- Task to complete -
Set down word for word each line from the start of the listing through the line that contains "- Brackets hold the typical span", both included.
--- Source data Enclosed Below ---
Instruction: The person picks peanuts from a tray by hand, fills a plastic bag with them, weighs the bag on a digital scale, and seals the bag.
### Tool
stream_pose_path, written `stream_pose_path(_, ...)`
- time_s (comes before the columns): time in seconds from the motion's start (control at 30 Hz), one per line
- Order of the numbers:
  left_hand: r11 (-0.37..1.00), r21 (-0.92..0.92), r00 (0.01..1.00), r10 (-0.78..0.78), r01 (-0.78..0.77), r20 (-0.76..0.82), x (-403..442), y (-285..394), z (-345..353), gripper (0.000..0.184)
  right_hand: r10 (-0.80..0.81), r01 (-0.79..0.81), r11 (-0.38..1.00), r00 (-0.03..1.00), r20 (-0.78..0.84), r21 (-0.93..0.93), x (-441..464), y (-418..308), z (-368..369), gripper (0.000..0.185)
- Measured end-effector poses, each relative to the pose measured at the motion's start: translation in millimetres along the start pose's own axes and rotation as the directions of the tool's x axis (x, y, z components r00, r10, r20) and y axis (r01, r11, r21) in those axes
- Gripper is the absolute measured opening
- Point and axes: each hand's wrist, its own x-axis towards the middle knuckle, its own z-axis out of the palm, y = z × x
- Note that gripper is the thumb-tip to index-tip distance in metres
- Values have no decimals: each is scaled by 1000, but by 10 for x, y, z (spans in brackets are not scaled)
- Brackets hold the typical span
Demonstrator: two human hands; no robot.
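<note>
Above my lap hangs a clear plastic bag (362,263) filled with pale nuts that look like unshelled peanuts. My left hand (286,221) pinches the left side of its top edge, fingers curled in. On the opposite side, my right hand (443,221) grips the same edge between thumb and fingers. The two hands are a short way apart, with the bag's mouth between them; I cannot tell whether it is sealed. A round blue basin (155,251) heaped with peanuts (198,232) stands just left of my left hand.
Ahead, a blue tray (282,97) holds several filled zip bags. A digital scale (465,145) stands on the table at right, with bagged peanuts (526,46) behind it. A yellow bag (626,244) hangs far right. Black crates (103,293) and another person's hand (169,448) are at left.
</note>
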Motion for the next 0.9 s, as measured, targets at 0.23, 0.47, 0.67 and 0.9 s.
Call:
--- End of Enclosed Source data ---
- Result of the exercise -
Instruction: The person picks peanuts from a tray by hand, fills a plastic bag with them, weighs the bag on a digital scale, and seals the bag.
### Tool
stream_pose_path, written `stream_pose_path(_, ...)`
- time_s (comes before the columns): time in seconds from the motion's start (control at 30 Hz), one per line
- Order of the numbers:
  left_hand: r11 (-0.37..1.00), r21 (-0.92..0.92), r00 (0.01..1.00), r10 (-0.78..0.78), r01 (-0.78..0.77), r20 (-0.76..0.82), x (-403..442), y (-285..394), z (-345..353), gripper (0.000..0.184)
  right_hand: r10 (-0.80..0.81), r01 (-0.79..0.81), r11 (-0.38..1.00), r00 (-0.03..1.00), r20 (-0.78..0.84), r21 (-0.93..0.93), x (-441..464), y (-418..308), z (-368..369), gripper (0.000..0.185)
- Measured end-effector poses, each relative to the pose measured at the motion's start: translation in millimetres along the start pose's own axes and rotation as the directions of the tool's x axis (x, y, z components r00, r10, r20) and y axis (r01, r11, r21) in those axes
- Gripper is the absolute measured opening
- Point and axes: each hand's wrist, its own x-axis towards the middle knuckle, its own z-axis out of the palm, y = z × x
- Note that gripper is the thumb-tip to index-tip distance in metres
- Values have no decimals: each is scaled by 1000, but by 10 for x, y, z (spans in brackets are not scaled)
- Brackets hold the typical span

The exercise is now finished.